131. Der Aufhocker wallfahrtet

Viele Leute, die nachts von Dornbirn nach Haselstauden gingen, hörten unter dem Fischbachbrückle pfnitzen (niesen), ohne sich darum weiter zu kümmern. Endlich sagte einer der späten Wanderer: „Helf dir Gott, wenn dir zu helfen ist." Plötzlich stand ein Mann vor ihm und sprach: „Ja, mir wäre zu helfen, wenn du mit mir nach Rankweil gingest, aber heute noch." Der Wanderer erwiderte: „Ja, ich will dir helfen, weil ichs versprochen habe, obwohl ich sehr müde bin; aber zuerst muß ich heim und zunachtessen und mein Vorhaben meinem Weibe mitteilen." Daheim bestürmte die Frau ihren Mann, das Versprechen nicht zu halten, er aber wollte sein Wort nicht brechen und ging wieder aufs Brückle, den Geist abzuholen.

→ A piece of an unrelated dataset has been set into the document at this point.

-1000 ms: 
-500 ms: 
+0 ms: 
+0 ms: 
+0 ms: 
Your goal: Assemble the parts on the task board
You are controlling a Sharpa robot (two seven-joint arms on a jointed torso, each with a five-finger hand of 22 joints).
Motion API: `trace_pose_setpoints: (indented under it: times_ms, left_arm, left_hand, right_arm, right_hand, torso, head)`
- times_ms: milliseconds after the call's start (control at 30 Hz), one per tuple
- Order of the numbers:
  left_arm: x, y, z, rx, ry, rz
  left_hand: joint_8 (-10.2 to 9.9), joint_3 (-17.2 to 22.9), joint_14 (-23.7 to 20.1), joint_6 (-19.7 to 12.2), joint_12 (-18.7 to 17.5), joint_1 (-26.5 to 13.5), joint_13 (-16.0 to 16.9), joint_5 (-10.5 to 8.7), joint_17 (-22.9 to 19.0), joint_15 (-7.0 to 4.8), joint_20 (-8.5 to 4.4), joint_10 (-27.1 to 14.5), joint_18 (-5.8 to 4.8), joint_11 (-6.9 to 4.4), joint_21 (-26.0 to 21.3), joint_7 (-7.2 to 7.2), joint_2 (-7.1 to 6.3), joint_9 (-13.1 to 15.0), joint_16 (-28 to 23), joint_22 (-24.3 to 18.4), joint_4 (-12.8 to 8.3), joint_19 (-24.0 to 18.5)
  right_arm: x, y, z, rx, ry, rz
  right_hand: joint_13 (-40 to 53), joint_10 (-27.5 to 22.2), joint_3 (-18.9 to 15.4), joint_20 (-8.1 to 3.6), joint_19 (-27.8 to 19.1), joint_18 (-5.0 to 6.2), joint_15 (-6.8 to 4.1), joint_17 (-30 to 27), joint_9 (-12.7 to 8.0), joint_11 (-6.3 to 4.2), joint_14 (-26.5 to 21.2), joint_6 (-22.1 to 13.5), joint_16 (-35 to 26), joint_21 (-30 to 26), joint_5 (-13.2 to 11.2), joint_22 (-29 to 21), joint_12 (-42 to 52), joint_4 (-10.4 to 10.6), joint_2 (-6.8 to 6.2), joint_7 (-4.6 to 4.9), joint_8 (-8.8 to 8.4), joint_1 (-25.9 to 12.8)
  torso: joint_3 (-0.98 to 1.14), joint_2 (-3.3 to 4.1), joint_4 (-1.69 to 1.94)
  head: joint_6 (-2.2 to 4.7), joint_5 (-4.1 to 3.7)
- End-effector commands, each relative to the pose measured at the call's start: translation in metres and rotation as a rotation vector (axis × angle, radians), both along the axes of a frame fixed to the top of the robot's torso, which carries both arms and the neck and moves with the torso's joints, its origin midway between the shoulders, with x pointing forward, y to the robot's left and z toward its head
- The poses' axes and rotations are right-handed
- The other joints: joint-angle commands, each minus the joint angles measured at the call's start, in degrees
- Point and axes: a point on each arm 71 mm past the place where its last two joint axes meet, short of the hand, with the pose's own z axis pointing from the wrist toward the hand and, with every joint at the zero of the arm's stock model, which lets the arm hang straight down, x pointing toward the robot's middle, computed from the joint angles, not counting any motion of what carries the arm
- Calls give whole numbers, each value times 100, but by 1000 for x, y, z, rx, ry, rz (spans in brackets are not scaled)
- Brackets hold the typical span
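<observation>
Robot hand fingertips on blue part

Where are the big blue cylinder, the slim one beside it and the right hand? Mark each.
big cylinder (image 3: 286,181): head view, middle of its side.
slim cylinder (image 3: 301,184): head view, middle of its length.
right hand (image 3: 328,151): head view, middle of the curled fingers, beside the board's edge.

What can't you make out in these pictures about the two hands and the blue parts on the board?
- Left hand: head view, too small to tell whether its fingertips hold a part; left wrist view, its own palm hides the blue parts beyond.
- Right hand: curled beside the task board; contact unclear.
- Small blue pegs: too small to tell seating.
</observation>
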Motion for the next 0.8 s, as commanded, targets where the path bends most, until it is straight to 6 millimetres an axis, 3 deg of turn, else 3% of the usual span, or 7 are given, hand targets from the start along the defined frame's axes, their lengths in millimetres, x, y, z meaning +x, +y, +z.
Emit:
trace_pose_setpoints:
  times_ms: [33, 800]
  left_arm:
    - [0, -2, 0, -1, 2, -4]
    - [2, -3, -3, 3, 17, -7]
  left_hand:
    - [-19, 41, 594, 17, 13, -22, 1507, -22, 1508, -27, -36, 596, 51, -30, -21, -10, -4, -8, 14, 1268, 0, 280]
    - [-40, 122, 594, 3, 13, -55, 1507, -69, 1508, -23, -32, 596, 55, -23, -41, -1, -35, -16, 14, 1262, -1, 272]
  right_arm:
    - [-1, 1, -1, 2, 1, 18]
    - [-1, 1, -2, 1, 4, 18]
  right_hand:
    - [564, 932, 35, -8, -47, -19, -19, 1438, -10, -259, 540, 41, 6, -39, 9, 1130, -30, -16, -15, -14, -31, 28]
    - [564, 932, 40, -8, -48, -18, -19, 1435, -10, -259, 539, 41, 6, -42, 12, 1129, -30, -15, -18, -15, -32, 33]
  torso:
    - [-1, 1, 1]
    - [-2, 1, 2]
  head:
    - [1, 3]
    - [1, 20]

Dieser sprang ihm auf den Rücken und er mußte ihn so bei der Nacht bis Rankweil tragen, und zwar bis auf die Kirchentürstufen. Dort verließ ihn der Geist und sagte: „So, du hast mich erlöst und ich werde dich auch erlösen." Der Mann hatte unter der unheimlichen Bürde schwitzen müssen. Von da an war er krank und in sechs Wochen eine Leiche. — Der Geist hatte in seinem Leben eine Wallfahrt nach Rankweil gelobt, aber sein feierliches Versprechen nicht gehalten.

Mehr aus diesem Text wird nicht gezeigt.